Input ::
------------------------------------------------
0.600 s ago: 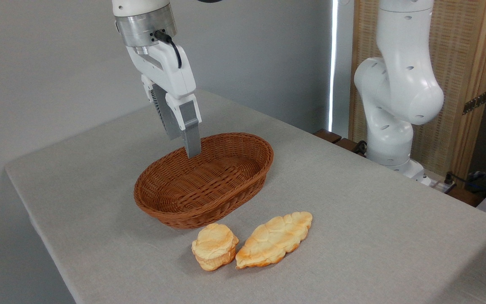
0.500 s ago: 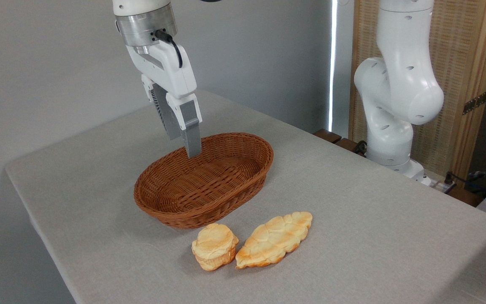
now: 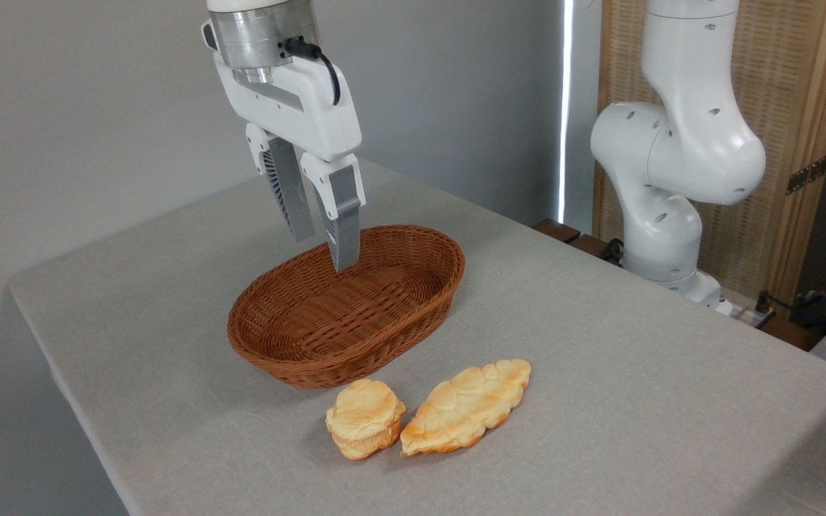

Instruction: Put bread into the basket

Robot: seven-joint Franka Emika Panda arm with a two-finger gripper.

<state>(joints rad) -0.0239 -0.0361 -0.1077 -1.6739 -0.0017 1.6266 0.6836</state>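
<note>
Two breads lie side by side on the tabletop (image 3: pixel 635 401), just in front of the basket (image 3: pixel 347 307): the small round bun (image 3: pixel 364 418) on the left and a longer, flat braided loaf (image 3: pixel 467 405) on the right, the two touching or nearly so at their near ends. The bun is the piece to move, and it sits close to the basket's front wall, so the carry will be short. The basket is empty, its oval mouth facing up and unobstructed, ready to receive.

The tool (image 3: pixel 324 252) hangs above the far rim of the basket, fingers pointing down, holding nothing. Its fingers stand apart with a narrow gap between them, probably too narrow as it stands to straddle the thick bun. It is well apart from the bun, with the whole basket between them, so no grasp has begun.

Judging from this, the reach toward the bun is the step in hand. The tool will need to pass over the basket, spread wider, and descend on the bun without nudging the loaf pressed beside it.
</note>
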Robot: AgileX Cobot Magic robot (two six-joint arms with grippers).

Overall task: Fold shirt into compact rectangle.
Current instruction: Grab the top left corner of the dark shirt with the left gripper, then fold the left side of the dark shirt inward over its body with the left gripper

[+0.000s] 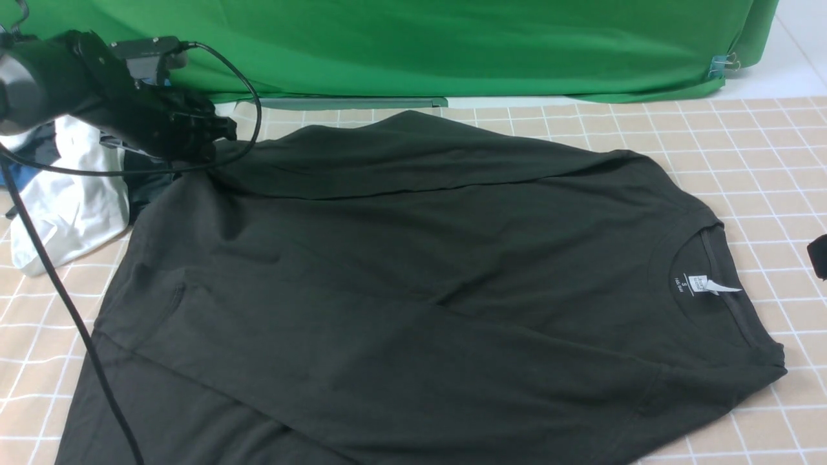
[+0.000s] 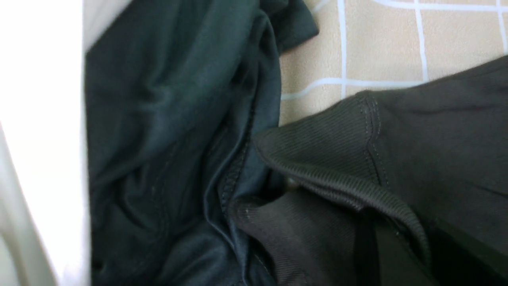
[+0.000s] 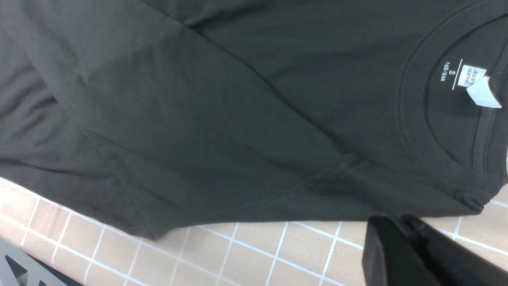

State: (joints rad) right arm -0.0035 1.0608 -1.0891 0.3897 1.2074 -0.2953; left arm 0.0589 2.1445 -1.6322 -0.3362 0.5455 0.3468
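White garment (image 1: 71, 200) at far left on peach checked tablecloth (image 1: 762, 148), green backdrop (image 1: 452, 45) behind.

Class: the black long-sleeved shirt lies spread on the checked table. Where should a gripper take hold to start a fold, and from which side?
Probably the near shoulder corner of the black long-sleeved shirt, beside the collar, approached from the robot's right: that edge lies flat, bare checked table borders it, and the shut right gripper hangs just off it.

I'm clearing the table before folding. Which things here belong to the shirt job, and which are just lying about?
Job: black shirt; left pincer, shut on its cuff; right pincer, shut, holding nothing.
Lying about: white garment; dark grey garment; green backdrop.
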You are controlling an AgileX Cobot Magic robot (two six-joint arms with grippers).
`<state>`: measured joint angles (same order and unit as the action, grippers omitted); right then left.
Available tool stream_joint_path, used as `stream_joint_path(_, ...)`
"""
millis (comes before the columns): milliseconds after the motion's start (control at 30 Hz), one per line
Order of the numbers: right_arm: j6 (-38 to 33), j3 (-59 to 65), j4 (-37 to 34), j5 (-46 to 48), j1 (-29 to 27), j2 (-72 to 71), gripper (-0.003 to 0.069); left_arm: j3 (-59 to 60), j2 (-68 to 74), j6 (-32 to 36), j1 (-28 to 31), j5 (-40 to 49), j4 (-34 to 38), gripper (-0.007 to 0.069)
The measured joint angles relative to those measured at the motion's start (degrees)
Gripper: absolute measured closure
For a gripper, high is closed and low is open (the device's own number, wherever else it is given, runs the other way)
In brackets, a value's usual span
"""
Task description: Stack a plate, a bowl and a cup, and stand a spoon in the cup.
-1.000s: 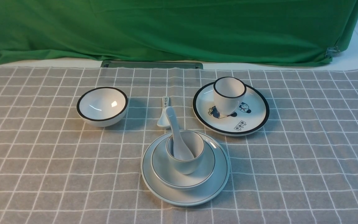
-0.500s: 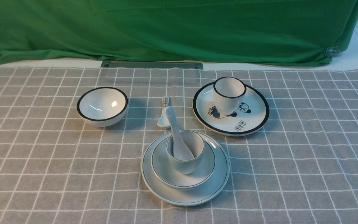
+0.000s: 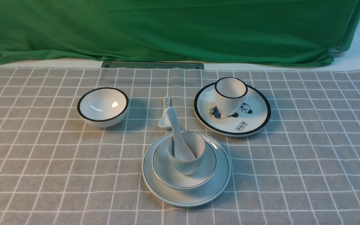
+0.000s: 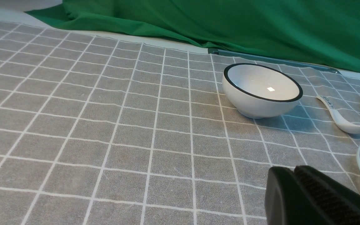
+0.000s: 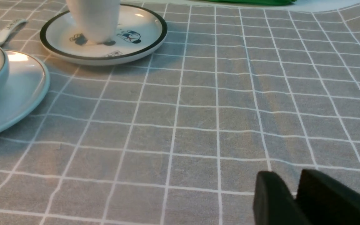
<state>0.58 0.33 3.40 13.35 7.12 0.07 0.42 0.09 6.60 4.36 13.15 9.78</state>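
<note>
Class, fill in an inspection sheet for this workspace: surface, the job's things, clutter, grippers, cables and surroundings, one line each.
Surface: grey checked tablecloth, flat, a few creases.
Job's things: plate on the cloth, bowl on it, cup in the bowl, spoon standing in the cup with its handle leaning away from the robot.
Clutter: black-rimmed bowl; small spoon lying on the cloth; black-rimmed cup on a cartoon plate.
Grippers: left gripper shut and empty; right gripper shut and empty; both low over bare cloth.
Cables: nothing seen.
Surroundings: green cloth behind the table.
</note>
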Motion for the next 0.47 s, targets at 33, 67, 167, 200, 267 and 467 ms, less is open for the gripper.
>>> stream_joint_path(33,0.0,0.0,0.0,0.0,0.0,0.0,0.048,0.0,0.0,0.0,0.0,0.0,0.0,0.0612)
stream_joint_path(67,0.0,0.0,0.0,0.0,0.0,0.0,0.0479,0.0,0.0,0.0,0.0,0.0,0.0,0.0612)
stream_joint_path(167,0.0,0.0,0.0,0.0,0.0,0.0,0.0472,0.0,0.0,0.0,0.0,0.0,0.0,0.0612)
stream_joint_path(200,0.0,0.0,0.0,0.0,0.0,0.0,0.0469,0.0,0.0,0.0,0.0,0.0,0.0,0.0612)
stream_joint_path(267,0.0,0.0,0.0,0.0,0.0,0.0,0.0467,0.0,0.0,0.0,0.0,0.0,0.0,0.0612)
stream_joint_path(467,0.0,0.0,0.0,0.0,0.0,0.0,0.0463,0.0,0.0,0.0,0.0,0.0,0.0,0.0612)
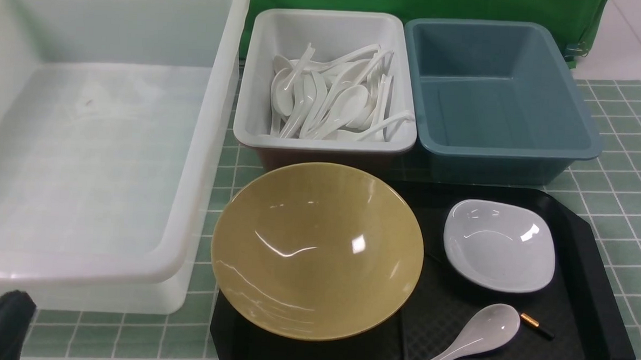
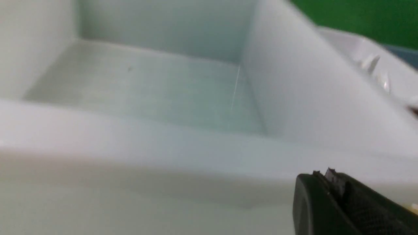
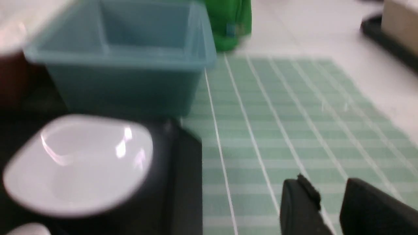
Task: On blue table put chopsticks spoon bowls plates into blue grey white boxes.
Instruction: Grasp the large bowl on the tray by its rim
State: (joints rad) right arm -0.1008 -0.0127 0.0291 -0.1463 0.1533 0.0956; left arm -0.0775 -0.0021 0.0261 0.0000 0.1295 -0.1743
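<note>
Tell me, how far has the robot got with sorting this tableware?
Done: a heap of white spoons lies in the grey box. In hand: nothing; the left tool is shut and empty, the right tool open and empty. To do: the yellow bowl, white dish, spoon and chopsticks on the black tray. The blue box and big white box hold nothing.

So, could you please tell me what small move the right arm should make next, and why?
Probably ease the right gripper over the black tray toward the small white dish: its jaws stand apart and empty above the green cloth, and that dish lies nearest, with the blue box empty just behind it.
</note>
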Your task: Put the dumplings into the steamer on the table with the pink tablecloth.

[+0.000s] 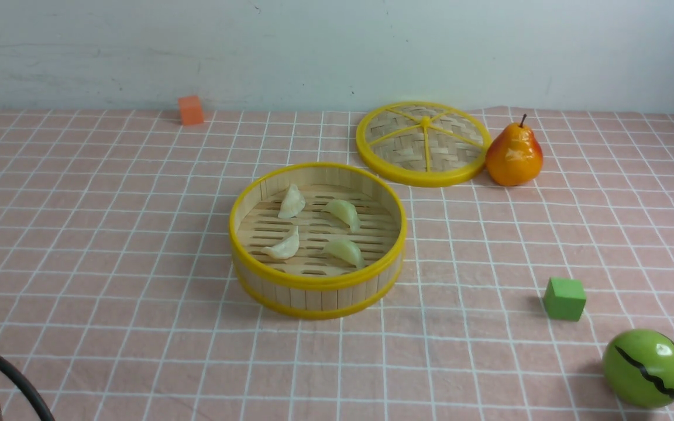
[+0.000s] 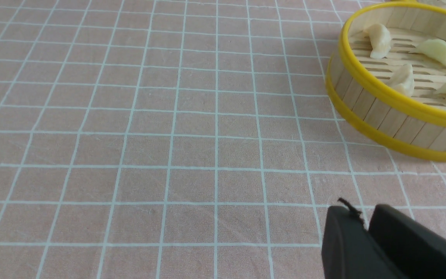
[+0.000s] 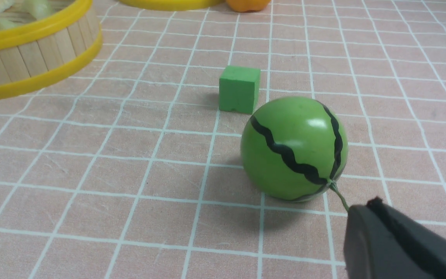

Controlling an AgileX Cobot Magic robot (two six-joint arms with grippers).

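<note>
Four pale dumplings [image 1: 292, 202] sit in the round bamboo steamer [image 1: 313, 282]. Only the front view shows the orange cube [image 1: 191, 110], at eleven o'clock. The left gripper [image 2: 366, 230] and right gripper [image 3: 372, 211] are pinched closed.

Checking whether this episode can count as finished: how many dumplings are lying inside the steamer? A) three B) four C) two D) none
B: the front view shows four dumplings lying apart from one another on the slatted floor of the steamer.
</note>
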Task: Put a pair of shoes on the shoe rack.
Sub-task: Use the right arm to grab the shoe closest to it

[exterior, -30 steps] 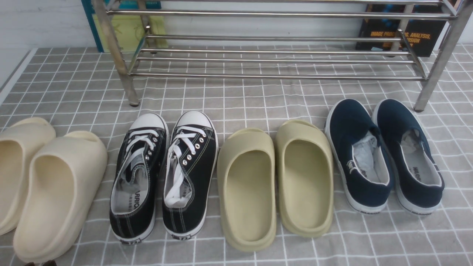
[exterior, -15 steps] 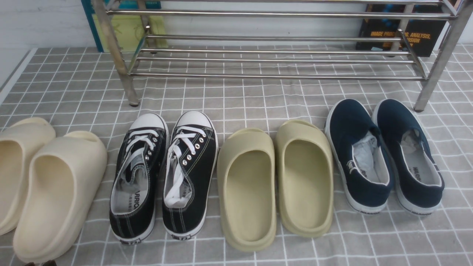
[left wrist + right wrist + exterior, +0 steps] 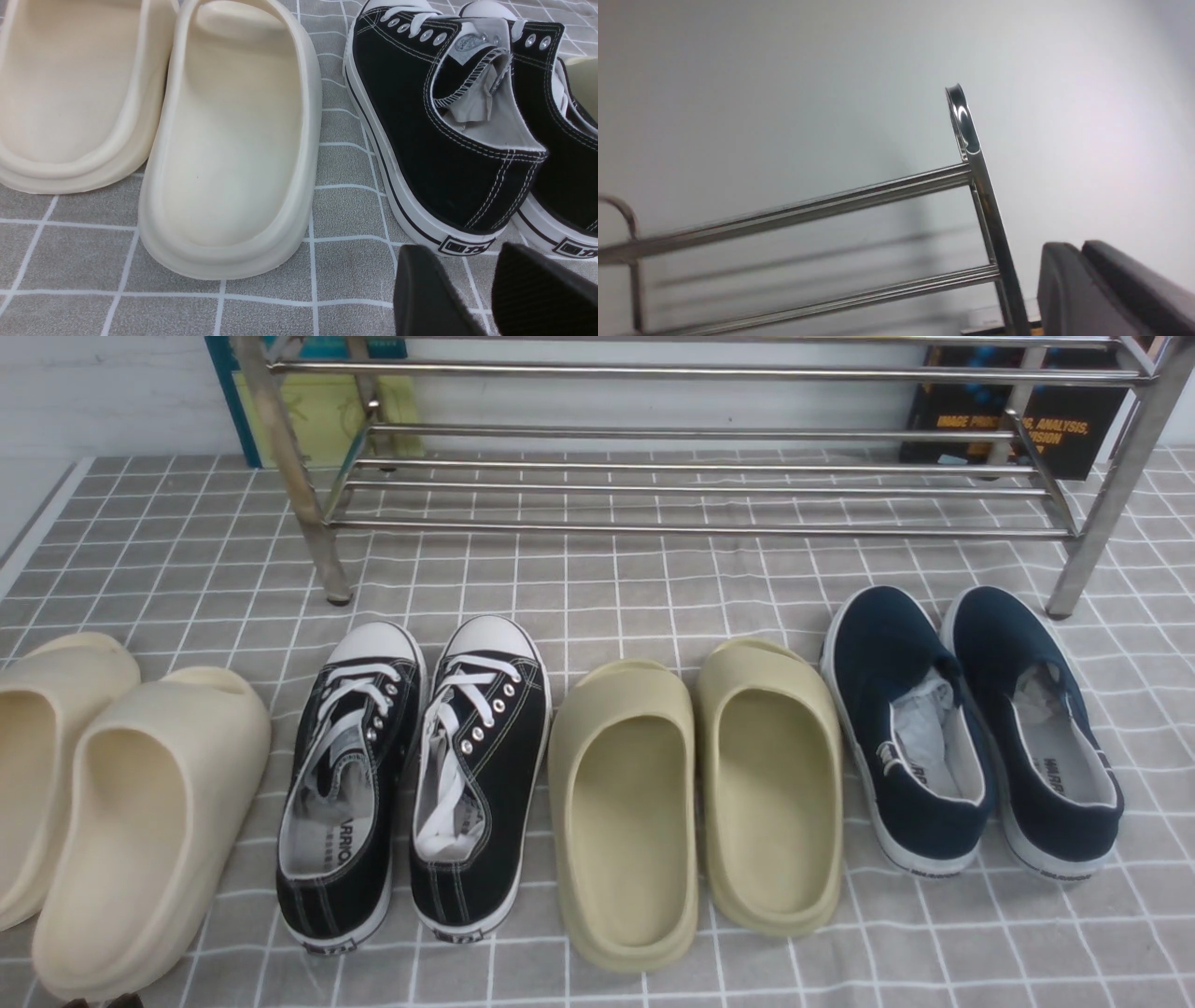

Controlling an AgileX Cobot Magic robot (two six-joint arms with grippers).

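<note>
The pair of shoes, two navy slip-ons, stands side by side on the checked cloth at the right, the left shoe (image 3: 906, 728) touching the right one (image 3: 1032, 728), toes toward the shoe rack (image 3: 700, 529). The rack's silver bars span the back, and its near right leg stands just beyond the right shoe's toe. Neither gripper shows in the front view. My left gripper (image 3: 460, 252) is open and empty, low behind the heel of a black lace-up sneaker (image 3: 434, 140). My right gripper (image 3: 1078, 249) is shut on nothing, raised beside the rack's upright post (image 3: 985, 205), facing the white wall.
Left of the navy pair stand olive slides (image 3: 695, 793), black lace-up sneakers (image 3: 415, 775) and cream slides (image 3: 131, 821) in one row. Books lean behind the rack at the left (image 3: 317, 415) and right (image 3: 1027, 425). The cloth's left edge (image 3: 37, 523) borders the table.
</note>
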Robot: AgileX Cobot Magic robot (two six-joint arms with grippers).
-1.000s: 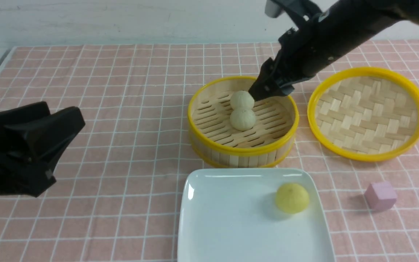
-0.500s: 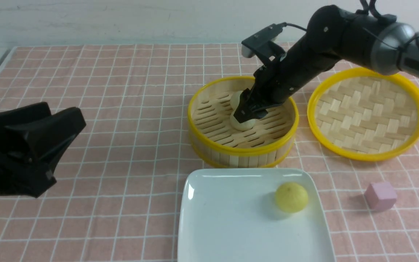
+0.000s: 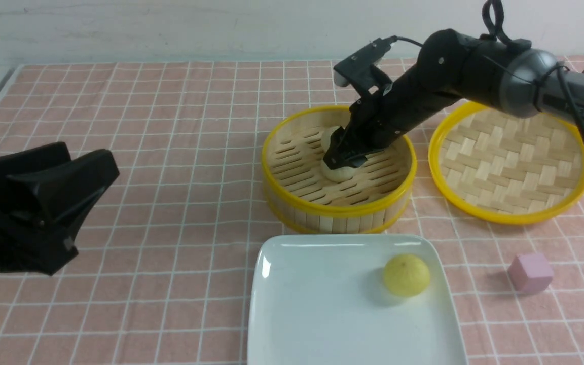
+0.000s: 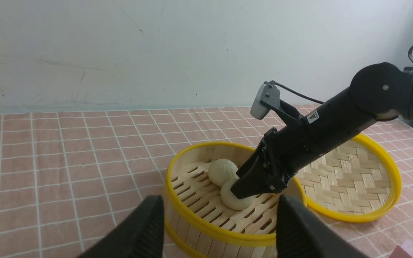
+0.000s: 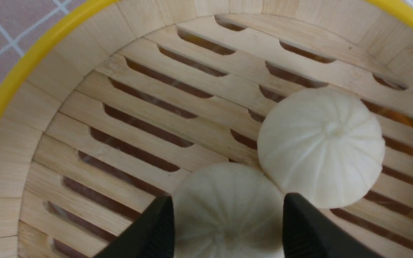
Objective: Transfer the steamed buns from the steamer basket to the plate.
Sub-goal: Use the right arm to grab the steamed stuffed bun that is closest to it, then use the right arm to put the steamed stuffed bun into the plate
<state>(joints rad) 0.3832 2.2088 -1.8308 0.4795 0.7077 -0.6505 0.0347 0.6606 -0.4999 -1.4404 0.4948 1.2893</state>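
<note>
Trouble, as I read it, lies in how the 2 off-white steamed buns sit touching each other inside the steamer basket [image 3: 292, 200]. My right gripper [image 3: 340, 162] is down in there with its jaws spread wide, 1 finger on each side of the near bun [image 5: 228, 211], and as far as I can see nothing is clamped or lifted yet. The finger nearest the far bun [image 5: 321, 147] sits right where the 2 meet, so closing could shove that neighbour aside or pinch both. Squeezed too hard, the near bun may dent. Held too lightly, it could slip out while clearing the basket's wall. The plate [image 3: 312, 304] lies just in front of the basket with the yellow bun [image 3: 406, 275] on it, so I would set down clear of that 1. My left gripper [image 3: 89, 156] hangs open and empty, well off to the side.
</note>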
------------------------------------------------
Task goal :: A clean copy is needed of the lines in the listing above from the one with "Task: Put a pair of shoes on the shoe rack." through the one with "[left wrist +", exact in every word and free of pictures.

Result ::
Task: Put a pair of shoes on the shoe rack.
Sub-task: Use the right arm to grab the shoe closest to it

[exterior, -30 steps] 
[exterior, -15 steps] 
[left wrist + right wrist + exterior, +0 steps] 

The exercise has now been completed.